* What needs to be done
Could the data below please be reproduced word for word, without the pictures?

════════════════════

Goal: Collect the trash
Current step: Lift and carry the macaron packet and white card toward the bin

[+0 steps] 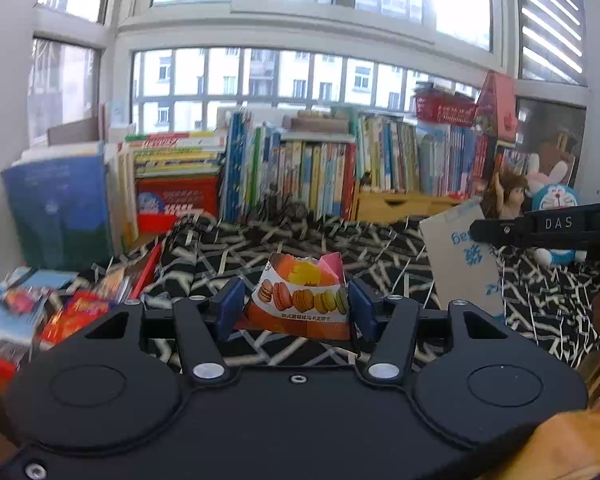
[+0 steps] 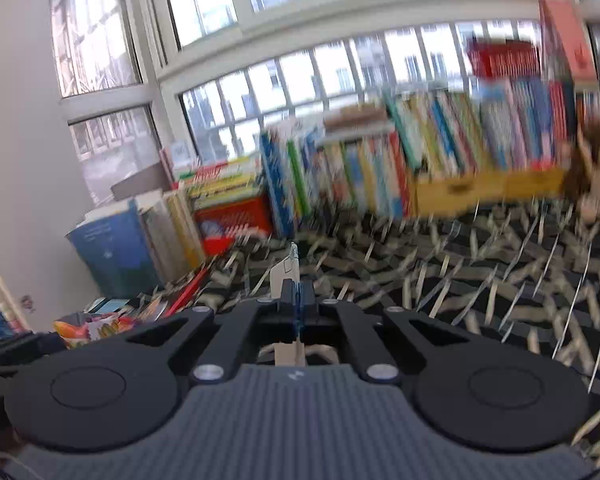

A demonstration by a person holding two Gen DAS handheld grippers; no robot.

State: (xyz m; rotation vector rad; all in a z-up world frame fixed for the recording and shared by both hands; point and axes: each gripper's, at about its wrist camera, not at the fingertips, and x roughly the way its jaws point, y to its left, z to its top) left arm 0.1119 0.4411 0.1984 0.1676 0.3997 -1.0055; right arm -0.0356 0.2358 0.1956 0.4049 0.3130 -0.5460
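Left wrist: hand-held gripper [image 1: 296, 308] — clamping macaron wrapper [image 1: 300, 300].

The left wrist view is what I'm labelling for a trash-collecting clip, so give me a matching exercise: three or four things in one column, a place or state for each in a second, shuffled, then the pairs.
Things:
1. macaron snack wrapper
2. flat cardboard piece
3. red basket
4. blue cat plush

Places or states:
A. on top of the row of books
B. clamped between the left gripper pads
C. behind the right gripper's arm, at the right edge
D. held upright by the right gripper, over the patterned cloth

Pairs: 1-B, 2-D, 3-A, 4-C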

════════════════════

* The answer
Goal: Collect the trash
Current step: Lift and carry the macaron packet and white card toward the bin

[+0 steps] 
[+0 steps] 

A demonstration by a person holding two Gen DAS handheld grippers; no robot.

State: (xyz m; rotation vector rad; all in a z-up world frame fixed for the recording and shared by both hands; point and axes: each gripper's, at about its wrist camera, not at the fingertips, and x roughly the way its jaws point, y to its left, z to its top) left arm 0.1119 0.4411 0.1984 0.1676 0.3997 -1.0055; right arm -0.0356 0.2358 0.1956 0.4049 0.3130 -0.5460
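Left wrist: hand-held gripper [image 1: 296, 308] — clamping macaron wrapper [image 1: 300, 300].

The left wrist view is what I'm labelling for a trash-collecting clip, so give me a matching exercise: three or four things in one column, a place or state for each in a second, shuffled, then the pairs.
Things:
1. macaron snack wrapper
2. flat cardboard piece
3. red basket
4. blue cat plush

Places or states:
A. on top of the row of books
B. clamped between the left gripper pads
C. behind the right gripper's arm, at the right edge
D. held upright by the right gripper, over the patterned cloth

Pairs: 1-B, 2-D, 3-A, 4-C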

No further output is needed for this exercise.